Posted Sep 8, 2020 7:34 UTC (Tue) by johill (subscriber, #25196) [Link]

Sorry, obviously in both cases the first if was meant to be
    if m := matches((capture.x(int), capture.x(int))):
      print("Diagonal at %d" % (m.x, ))
And that of course shows that the matches() call needs to be fairly smart about disentangling instances of CapturedVar() etc. But I believe it can be done.

"Structural pattern matching" for Python, part 2

Posted Sep 8, 2020 16:15 UTC (Tue) by ecree (guest, #95790) [Link]

> But I believe it can be done.

I agree. And that's a clever idea of yours to use a context manager to get the 'only mention p once' semantics.

"Structural pattern matching" for Python, part 2

Posted Sep 8, 2020 17:39 UTC (Tue) by johill (subscriber, #25196) [Link]

I also just realized that I sort of sketched the basics of "algebraic matching", where the original PEP completely bypassed that issue and (x, x) doesn't even do what seems obvious? Or am I reading that wrong?

Of course some more complex expressions would be ... hard. Probably not impossible, but hard. You'd have to make the CapturedVar() be able to track all kinds of things, if you wanted to be able to write

...
    if m := matches((capture.x(int), capture.x(int)**2)):
        print("Integer point on the parabola at %d" % m.x)
...
It still seems possible, but ... tricky to say the least. Effectively, "CapturedVar" would have to be able to be operated on in a symbolic fashion, always returning a new CapturedVar object that encapsulates the expression, and can later evaluate it. So given an instance
  x_square := CapturedVar('x') ** 2
you'd have to be able to calculate
x_square(7)
so you can compare to
capture.x(7)
.

But you can see the ambiguity here! I previously allowed

capture.x(int)
to indicate you wanted a specific type ...

This would be better if the types were to rely on type annotations, but I don't think you can do that in this fashion.

I suppose you could detect if the argument was a type or an instance or something?
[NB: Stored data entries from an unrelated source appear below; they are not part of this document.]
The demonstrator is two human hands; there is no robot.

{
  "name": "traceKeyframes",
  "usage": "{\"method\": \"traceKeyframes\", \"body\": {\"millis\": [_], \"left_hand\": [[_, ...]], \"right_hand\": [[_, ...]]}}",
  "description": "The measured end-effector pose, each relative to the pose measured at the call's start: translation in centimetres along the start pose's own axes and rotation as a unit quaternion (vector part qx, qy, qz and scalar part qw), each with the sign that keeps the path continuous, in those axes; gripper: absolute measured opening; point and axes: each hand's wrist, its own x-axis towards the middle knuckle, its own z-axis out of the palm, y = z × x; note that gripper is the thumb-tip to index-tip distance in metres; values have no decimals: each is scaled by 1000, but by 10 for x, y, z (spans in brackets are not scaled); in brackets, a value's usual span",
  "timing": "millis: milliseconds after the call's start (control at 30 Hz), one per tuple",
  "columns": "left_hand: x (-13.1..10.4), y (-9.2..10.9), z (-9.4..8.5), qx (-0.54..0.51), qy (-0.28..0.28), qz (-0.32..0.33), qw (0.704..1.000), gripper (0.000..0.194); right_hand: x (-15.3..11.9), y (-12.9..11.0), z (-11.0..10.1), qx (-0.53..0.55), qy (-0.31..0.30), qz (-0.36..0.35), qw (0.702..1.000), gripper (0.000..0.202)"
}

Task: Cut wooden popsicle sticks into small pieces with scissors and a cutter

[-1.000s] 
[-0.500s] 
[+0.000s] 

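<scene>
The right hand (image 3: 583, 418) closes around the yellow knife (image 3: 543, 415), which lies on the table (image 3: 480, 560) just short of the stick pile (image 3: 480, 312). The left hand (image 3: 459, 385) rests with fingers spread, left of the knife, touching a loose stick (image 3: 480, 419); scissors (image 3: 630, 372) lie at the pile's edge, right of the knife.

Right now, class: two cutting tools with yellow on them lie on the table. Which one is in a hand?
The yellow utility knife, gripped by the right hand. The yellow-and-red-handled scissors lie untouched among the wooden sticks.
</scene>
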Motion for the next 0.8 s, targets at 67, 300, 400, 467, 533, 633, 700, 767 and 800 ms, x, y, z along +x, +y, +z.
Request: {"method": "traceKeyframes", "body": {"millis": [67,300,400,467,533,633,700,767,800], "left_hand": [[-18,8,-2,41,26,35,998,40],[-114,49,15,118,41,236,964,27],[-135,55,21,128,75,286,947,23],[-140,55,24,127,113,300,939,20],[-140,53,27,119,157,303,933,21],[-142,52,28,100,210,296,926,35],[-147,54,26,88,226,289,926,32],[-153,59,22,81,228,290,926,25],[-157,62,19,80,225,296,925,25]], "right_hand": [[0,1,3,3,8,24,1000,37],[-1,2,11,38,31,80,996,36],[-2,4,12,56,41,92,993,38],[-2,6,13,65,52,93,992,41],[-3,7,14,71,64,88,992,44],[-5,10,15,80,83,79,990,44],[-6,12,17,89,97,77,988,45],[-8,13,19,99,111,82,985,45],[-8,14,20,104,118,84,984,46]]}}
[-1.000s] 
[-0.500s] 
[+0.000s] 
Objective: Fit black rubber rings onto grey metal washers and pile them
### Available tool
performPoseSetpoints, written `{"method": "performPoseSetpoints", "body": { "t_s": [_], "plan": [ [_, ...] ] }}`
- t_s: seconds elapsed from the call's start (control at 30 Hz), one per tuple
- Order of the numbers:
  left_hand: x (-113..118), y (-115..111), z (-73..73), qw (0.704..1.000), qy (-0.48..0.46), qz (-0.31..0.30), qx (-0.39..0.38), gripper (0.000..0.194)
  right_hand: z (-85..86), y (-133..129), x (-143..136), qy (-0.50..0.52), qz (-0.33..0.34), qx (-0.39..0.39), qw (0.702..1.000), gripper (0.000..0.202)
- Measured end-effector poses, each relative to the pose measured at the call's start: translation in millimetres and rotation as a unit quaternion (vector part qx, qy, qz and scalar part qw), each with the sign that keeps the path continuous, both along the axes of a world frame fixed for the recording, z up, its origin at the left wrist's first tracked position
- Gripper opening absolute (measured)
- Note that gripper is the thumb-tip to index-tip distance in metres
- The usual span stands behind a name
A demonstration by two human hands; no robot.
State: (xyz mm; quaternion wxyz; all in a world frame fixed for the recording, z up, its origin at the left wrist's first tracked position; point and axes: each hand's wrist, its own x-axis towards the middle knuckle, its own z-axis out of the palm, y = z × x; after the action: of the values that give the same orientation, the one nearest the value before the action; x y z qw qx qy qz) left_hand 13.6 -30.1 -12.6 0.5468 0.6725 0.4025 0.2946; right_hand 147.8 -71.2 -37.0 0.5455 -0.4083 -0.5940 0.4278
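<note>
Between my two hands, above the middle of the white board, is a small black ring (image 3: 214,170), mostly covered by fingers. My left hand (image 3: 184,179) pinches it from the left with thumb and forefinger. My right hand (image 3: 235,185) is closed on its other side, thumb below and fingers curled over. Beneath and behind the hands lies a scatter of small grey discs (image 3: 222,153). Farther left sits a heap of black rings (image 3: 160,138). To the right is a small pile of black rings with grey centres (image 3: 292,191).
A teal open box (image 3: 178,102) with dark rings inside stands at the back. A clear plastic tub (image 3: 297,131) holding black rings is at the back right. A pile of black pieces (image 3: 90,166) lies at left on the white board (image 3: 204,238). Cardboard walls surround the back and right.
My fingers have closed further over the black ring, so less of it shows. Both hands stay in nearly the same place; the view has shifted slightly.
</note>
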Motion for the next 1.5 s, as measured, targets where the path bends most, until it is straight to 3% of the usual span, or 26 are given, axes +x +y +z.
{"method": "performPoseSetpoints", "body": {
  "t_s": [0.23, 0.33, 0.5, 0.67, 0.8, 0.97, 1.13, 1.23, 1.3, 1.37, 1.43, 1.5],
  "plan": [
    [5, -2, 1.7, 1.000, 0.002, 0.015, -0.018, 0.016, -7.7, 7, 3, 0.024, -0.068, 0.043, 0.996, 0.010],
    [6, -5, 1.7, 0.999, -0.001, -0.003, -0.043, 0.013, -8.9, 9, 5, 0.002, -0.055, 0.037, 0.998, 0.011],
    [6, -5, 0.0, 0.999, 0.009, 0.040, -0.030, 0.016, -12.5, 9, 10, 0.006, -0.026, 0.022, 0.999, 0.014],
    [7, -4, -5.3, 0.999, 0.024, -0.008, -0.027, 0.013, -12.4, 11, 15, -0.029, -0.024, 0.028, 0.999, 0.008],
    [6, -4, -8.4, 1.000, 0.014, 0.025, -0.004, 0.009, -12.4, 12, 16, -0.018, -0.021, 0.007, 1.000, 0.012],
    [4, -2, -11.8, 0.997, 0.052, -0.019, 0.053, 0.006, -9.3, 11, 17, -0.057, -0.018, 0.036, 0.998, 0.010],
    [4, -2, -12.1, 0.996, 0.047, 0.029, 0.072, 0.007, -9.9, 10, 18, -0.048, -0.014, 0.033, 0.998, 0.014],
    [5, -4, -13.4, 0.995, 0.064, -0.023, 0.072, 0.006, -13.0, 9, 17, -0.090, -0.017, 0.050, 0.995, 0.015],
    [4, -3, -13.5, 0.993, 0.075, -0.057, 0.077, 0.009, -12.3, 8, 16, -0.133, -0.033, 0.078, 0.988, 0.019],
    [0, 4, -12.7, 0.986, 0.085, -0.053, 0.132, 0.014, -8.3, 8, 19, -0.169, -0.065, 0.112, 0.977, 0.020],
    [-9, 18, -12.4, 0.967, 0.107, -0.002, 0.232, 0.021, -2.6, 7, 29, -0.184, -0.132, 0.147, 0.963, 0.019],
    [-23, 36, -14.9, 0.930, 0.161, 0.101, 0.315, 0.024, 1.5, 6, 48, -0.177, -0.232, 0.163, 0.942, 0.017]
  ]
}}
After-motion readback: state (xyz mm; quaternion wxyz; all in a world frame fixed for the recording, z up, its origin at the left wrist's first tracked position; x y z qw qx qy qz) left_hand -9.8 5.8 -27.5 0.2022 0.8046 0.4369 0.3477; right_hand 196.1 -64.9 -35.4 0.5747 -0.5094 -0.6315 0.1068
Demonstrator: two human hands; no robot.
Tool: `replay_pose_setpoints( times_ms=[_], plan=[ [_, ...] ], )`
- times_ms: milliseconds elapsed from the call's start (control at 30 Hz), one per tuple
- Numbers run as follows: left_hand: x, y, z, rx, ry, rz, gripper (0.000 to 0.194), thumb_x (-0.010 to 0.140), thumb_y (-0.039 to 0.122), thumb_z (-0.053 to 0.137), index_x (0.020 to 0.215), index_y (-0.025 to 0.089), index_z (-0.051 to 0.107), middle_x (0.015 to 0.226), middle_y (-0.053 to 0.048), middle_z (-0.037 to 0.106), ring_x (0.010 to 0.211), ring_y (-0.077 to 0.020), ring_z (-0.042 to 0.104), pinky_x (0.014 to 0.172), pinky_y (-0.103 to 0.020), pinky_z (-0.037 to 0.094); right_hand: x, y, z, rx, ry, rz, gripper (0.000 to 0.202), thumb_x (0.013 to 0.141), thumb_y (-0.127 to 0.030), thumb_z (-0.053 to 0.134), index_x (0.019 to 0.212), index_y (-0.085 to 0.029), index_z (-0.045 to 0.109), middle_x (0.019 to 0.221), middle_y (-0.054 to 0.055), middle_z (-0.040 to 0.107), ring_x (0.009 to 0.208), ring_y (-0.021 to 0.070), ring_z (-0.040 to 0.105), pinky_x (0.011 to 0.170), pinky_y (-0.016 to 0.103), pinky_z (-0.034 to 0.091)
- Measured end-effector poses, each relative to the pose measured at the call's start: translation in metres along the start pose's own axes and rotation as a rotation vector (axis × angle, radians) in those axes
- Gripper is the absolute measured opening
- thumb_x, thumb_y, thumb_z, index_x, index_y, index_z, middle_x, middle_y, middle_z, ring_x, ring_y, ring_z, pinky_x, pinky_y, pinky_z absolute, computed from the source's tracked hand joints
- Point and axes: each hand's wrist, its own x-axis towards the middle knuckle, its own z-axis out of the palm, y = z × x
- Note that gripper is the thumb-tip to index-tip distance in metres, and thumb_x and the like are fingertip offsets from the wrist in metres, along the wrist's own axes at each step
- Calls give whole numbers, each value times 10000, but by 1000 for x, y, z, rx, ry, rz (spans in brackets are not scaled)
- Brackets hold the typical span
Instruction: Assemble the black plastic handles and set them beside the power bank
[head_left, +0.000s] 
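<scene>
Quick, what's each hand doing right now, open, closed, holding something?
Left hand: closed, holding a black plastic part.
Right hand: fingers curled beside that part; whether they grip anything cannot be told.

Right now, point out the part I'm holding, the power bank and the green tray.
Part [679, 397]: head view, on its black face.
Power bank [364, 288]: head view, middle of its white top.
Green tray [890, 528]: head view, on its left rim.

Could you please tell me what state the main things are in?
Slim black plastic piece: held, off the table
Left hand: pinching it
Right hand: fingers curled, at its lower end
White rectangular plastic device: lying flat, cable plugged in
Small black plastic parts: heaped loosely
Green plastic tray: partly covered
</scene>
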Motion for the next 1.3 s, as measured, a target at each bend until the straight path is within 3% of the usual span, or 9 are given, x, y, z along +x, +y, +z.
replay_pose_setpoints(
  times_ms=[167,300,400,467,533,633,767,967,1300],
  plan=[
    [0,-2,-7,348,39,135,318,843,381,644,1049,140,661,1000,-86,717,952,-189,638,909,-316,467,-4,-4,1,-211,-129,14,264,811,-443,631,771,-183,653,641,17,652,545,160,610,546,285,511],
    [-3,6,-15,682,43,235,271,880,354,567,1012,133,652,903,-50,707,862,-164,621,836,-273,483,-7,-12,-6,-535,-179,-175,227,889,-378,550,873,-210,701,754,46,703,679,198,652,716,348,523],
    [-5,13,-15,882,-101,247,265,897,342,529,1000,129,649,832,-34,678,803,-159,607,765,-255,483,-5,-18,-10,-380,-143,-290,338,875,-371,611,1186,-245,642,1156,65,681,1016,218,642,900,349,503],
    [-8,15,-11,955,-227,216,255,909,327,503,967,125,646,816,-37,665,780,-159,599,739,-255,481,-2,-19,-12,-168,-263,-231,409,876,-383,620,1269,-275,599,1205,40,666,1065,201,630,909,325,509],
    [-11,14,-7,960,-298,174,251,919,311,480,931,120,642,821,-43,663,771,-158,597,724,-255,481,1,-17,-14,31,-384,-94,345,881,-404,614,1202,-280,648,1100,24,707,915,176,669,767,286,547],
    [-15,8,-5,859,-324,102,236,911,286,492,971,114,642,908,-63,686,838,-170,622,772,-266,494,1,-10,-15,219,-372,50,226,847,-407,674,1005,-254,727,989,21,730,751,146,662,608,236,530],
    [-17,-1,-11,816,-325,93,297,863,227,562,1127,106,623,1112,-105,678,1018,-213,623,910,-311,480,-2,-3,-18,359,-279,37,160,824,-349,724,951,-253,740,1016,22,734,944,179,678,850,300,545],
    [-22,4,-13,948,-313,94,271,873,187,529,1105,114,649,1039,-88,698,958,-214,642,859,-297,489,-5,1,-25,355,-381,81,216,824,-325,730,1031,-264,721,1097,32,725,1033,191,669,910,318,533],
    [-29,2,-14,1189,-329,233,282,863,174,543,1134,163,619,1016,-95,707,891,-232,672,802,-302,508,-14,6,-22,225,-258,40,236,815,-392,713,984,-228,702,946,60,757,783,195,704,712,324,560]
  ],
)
But tricky to differentiate ...

Oh, I have an idea. The

x_square(7)
calculation is purely internal, so we can do it as
x_square(value=y)
(say the signature is "__call__(self, type=None, value=None)" so you can differentiate more easily. The value passing syntax is only needed internally to evaluate when you have a given thing in hand.

Well, basically ... it get complex, but I haven't hit anything I couldn't do.

Now I'm tempted to actually implement it :-)

"Structural pattern matching" for Python, part 2

Posted Sep 8, 2020 18:33 UTC (Tue) by johill (subscriber, #25196) [Link]

But actually...

while all of that works nicely with tuples because you can build some knowledge of them into the code, it really doesn't work at all with what the PEP calls "Class Patterns".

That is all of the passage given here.